[Opening RECORDED DATA section]
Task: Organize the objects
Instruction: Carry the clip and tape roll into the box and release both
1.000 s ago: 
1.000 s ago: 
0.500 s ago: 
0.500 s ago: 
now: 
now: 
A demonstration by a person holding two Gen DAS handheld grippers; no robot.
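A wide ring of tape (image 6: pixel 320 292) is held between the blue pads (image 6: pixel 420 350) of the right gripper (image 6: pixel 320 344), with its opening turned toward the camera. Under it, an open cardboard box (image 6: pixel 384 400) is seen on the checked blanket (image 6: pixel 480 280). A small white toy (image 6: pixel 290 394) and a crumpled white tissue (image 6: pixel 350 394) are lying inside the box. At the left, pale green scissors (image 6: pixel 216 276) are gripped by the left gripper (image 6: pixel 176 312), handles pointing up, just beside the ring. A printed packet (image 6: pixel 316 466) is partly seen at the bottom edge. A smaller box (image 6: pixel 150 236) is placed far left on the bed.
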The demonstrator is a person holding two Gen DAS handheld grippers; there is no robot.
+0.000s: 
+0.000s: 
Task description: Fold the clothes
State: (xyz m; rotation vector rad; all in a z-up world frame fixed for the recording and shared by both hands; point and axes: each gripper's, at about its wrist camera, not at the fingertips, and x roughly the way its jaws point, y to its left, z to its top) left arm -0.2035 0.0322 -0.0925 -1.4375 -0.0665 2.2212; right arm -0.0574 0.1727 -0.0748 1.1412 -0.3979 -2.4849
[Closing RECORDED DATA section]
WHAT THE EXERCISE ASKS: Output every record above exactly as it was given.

RESULT OF THE EXERCISE:
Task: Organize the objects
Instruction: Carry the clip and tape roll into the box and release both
1.000 s ago: 
1.000 s ago: 
0.500 s ago: 
0.500 s ago: 
now: 
now: 
A demonstration by a person holding two Gen DAS handheld grippers; no robot.
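A wide ring of tape (image 6: pixel 320 292) is held between the blue pads (image 6: pixel 420 350) of the right gripper (image 6: pixel 320 344), with its opening turned toward the camera. Under it, an open cardboard box (image 6: pixel 384 400) is seen on the checked blanket (image 6: pixel 480 280). A small white toy (image 6: pixel 290 394) and a crumpled white tissue (image 6: pixel 350 394) are lying inside the box. At the left, pale green scissors (image 6: pixel 216 276) are gripped by the left gripper (image 6: pixel 176 312), handles pointing up, just beside the ring. A printed packet (image 6: pixel 316 466) is partly seen at the bottom edge. A smaller box (image 6: pixel 150 236) is placed far left on the bed.
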The demonstrator is a person holding two Gen DAS handheld grippers; there is no robot.
+0.000s: 
+0.000s: 
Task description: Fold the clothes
State: (xyz m; rotation vector rad; all in a z-up world frame fixed for the recording and shared by both hands; point and axes: each gripper's, at about its wrist camera, not at the fingertips, and x roughly the way its jaws point, y to its left, z to its top) left arm -0.2035 0.0322 -0.0925 -1.4375 -0.0665 2.2212; right arm -0.0574 0.1727 -0.0748 1.1412 -0.3979 -2.4849

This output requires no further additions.